The rise in reserves underscores the strength and liquidity of the Kingdom’s financial position and aligns with Saudi Arabia’s goal of strengthening its financial safety net as it advances economic diversification under Vision 2030.

The value of foreign currency reserves, which represent approximately 95 percent of the total holdings, increased by about 10 percent during January 2026 compared to the same month in 2025, reaching SR1.68 trillion.

The value of the reserve at the IMF increased by 9 percent to reach SR13.1 billion.

Meanwhile, SDRs rose by 5 percent during the period to reach SR80.5 billion.

The Kingdom’s gold reserves remained stable at SR1.62 billion, the same level it has maintained since January 2008.

Saudi Arabia’s foreign reserve assets saw a monthly rise of 5 percent in November, climbing to SR1.74 trillion, according to the Kingdom’s central bank.

Overall, the continued advancement in reserve assets highlights the strength of Saudi Arabia’s fiscal and monetary buffers. These resources support the national currency, help maintain financial system stability, and enhance the country’s ability to navigate global economic volatility.
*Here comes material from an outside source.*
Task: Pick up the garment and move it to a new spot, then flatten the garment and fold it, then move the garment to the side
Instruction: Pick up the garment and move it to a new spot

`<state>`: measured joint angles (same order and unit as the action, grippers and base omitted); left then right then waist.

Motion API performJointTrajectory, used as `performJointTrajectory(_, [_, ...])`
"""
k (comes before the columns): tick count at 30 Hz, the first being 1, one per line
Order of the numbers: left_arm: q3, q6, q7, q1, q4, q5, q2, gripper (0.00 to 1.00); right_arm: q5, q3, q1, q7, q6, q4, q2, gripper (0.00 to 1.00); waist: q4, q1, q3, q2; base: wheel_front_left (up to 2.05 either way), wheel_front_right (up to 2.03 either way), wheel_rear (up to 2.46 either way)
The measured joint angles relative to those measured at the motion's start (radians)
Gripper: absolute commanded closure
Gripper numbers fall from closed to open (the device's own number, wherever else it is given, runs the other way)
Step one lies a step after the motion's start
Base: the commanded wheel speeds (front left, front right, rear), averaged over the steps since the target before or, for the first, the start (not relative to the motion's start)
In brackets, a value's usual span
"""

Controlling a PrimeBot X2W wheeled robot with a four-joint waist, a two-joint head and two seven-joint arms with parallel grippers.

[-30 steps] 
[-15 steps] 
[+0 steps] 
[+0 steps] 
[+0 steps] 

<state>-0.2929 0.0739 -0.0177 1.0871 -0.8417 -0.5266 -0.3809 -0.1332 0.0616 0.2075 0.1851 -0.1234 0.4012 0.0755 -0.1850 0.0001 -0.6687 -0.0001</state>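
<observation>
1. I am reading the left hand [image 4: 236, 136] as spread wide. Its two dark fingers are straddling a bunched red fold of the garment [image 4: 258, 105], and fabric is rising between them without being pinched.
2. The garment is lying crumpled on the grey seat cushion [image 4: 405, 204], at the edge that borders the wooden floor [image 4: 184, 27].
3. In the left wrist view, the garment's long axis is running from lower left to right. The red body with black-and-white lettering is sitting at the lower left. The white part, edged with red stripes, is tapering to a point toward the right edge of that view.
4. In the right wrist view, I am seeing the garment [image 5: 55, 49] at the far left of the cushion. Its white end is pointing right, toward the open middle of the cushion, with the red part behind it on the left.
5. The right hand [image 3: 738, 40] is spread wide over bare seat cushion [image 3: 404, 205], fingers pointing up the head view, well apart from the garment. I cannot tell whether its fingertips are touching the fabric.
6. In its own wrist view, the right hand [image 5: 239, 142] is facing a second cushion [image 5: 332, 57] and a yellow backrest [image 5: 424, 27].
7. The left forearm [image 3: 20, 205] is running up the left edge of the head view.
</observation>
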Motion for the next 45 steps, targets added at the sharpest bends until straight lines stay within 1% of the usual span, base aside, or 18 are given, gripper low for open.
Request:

The sustained accumulation of foreign reserves is a critical pillar of the Kingdom’s economic stability. It directly reinforces investor confidence in the riyal’s peg to the US dollar, a foundational monetary policy, by providing SAMA with ample resources to defend the currency if needed.

Furthermore, this financial buffer enhances the nation’s sovereign credit profile, lowers national borrowing costs, and provides essential fiscal space to navigate global economic volatility while continuing to fund its ambitious Vision 2030 transformation agenda.